Perth based Red Mountain Mining have released the results from their much anticipated pre-feasibility study (PFS) into the Batangas Gold Project just two hours drive south of Manila in the Philippines.

The PFS shows that for a relatively modest investment of AUD$22m in capital, the Batangas project will return free cash flows of $46m over the first 7 years of the project’s life.

Importantly, Red Mountain Mining say they are now able to mine an additional 26 000 ounces of gold when compared to the Scoping Study that was undertaken back in 2014.

The company today announced their Maiden open pit ore reserve at Batangas of 1.44m tonnes grading 2.8 g/t for 128 000 ounces of gold including a small number of silver credits.
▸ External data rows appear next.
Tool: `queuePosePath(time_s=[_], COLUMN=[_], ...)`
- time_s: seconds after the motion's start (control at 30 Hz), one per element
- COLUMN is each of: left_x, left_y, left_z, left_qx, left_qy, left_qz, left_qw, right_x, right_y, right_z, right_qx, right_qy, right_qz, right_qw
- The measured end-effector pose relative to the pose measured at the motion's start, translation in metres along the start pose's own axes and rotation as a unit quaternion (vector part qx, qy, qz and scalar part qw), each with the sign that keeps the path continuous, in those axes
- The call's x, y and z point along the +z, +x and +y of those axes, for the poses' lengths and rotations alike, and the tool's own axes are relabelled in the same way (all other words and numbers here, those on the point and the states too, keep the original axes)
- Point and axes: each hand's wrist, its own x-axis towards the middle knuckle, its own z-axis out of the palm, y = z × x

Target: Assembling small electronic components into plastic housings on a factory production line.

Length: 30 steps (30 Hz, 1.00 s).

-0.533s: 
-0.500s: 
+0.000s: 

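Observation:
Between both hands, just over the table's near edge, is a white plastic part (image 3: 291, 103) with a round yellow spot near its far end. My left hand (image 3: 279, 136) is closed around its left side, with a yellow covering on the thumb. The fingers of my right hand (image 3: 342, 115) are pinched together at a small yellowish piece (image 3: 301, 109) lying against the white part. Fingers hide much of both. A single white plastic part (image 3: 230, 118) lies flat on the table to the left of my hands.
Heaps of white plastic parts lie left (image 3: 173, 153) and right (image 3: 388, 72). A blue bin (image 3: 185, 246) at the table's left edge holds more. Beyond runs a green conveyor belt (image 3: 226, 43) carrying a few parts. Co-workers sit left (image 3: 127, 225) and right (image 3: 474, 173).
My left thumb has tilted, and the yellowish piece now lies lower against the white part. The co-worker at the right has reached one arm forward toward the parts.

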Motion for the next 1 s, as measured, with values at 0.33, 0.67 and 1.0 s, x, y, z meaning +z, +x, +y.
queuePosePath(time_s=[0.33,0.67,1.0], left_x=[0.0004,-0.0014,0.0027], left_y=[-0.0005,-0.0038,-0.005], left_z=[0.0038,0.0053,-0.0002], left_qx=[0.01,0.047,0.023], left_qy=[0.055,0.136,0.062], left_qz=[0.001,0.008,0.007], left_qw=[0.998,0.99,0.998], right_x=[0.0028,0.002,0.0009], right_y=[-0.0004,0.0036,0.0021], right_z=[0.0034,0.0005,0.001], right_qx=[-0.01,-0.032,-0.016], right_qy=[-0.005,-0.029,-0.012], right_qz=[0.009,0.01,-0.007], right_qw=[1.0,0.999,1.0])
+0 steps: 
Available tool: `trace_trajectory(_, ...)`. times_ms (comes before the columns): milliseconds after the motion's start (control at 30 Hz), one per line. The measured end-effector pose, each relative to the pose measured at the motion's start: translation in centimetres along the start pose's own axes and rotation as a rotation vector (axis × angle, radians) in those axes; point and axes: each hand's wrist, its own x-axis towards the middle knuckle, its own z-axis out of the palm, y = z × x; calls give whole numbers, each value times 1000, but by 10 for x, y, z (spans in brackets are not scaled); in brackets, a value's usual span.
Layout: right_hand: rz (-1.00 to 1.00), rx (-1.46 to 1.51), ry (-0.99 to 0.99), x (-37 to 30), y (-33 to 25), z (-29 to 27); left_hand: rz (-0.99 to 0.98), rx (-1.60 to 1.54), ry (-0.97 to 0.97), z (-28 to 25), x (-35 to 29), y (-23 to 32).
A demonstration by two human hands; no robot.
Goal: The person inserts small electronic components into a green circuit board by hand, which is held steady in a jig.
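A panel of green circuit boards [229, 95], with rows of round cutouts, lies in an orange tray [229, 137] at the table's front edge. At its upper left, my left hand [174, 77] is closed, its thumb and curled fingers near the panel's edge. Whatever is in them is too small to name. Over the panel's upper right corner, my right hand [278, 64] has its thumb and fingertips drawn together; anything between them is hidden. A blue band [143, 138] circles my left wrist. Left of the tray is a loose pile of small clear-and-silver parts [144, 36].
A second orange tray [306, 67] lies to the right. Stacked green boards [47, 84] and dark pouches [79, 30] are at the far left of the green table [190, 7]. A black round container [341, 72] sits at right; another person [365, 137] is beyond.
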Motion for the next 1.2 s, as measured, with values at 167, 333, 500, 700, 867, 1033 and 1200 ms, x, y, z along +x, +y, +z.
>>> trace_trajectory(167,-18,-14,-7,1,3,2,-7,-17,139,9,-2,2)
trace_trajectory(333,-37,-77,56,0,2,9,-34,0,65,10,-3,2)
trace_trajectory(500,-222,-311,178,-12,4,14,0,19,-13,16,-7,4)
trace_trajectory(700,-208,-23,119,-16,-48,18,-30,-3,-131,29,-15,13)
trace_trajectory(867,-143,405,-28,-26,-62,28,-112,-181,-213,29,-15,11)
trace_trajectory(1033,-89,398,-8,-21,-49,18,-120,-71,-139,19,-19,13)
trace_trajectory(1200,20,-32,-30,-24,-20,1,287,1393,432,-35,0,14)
100 000 of those ounces have a high grade of 4.2 g/t gold equivalent.

The project, which can be mined right from surface is also showing a relatively low cost per ounce to produce at just USD$735 an ounce or $999 Australian. Initial mining will be from the high-grade South West Breccia and Japanese Tunnel open pits at Lobo, grading an impressive 6.6 g/t gold for the first two years.

This should front end the project’s cash flows enabling Red Mountain to generate significant early profits and payback a sizeable chunk of the capital.

The PFS has only modelled up the initial 7 years of the projected mine life based on mineral resources that already sit at “Indicated” status which shows recoverable gold of around 116 000 ounces. However Batangas still has a lot of blue sky potential with another 320 000 ounces, the majority of which is sitting at “Inferred” status, possibly available for inclusion in the mine plan going forward.

If the company is able to upgrade a sizeable portion of the Inferred resources at Batangas to indicated status by way of an infill drilling campaign, then potential exists for the initial 7 year mine plan to be significantly expanded.

Interestingly, Batangas is not a “stranded asset” like so many others are, as it sits just 20km from the major industrial city of Batangas which boasts a port and a significant industrial capability and workforce.

The project will generate A$ 190 million in revenue from gold sales over the initial 7 year mine life.

Over A$117 million (4 billion PhP) of costs will be spent in the Philippines and A$13 million (440 million PhP) in royalties and taxes will be paid to the Philippines government and local communities during the initial 7 years of production.

Red Mountain’s Managing Director Jon Dugdale said: “This is the culmination of the detailed work undertaken by both the Company and the team of high-quality Australian consultants during the last 18 months.”

“We are now aiming to complete the additional geotechnical drilling, obtain final permitting approvals and complete the Definitive Feasibility Study on the Batangas Gold Project by this calendar year end.

“We very much look forward to developing gold production from the Batangas Gold Project, which will deliver major positive benefits to the people of Lobo and the Batangas region, as well as the Batangas Joint Venture partners.” said Mr Dugdale

The Red Mountain board have now given approval for the company to immediately upgrade the PFS to a DFS ahead of production.